Apparently motivated by a desire to help the State avoid paying the costs associated with the property's clean up, the majority overlooks the existence of an alternative remedy for recouping the remediation expenses. The State can institute an environmental cost-recovery action pursuant to the governing environmental laws against the parties actually responsible for the contamination. Such an action not only allows the costs of remediation to be transferred to the entities who are actually responsible for the contamination, but it prevents an innocent landowner—MCNB—from being penalized for a problem it did not create. In addition to the substantive basis for this dissent, there are also procedural impediments to the majority's decision. Through its petition for extraordinary relief, the State sought to “prohibit” enforcement of a ruling that was merely the preliminary determination of the fair market value. The statutory process provides for just compensation to be determinated by a report of condemnation commissioners or a verdict of a jury, which is subject to review through the normal appeal process. See W.Va. Code § 54–2–14a. By granting the State the relief it sought, the majority has disregarded our well-established tenets regarding the grounds for issuing a writ of prohibition. See Syl. Pt. 4, Hoover v. Berger , 199 W.Va. 12, 483 S.E.2d 12 (1996). We have long held that where a party has other adequate means of seeking relief, such as direct appeal, a writ of prohibition should not be granted. Id.

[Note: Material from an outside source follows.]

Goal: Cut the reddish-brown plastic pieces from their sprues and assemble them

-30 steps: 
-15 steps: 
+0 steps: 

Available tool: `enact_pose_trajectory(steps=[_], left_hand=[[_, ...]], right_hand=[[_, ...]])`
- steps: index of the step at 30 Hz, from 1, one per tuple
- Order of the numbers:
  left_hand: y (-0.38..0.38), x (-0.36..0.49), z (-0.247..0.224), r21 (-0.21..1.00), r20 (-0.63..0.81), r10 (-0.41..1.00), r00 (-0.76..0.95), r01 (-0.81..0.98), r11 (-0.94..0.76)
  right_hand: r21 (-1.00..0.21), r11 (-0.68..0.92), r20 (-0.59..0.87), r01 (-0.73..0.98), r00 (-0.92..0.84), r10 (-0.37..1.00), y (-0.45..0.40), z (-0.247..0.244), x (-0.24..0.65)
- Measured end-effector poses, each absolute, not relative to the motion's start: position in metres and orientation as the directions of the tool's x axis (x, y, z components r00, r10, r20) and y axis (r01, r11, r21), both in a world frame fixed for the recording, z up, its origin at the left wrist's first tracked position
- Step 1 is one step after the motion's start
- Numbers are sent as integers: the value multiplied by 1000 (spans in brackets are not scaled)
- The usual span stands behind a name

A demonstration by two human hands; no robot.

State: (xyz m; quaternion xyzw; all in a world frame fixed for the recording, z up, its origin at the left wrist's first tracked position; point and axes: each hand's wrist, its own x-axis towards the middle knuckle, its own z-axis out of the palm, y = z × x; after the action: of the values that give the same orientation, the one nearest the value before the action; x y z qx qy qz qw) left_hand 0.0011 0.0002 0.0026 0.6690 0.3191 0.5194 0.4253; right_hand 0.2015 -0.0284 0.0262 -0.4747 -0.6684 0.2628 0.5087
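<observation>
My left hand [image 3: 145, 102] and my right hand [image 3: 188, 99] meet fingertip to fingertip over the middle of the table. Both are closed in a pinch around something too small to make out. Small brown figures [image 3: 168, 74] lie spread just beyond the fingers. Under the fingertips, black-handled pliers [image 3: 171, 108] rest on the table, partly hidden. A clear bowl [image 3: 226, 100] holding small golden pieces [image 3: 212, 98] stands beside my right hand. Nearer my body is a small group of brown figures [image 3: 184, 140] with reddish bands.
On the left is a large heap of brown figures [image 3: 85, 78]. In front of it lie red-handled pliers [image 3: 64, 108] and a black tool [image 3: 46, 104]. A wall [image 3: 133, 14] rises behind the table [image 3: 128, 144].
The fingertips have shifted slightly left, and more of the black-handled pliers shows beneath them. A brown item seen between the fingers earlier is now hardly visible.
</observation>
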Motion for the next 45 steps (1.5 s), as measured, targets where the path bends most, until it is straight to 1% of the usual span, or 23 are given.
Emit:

The effect of this decision is to place all property owners in a highly undesirable position as it sanctions an improper undervaluation of condemned land from the initiation of eminent domain proceedings. As a result, landowners will be forced to resort to costly litigation in an effort to obtain just compensation because the State can now take property immediately for a mere fraction of its fair market value if the State's intended use creates a colorable excuse for reduced compensation. Obviously, the construction of highways will frequently involve costs that would never arise when the property is being put to its ordinary use for commercial or residential purposes. If the State can pass on those extra costs to innocent landowners by reducing the compensation to which they are constitutionally entitled, basic principles of equity and fairness will necessarily be frustrated. By condoning the State's revision of its certified appraiser's report to account for the remediation costs, the majority is allowing the State to determine fair market value of land in future eminent domain proceedings by using whatever method the State arbitrarily decides is appropriate.
In conclusion, simply because the State decided to take MCNB's property, the majority has decided that MCNB must pay the costs to clean up an environmental mess caused by a previous property owner. Consequently, MCNB is being forced to incur a financial loss that it otherwise never would have sustained solely because of the State's intended use of the property. The majority's decision has worked a travesty of justice because MCNB is being denied the just compensation to which it is constitutionally entitled. Accordingly, I respectfully dissent.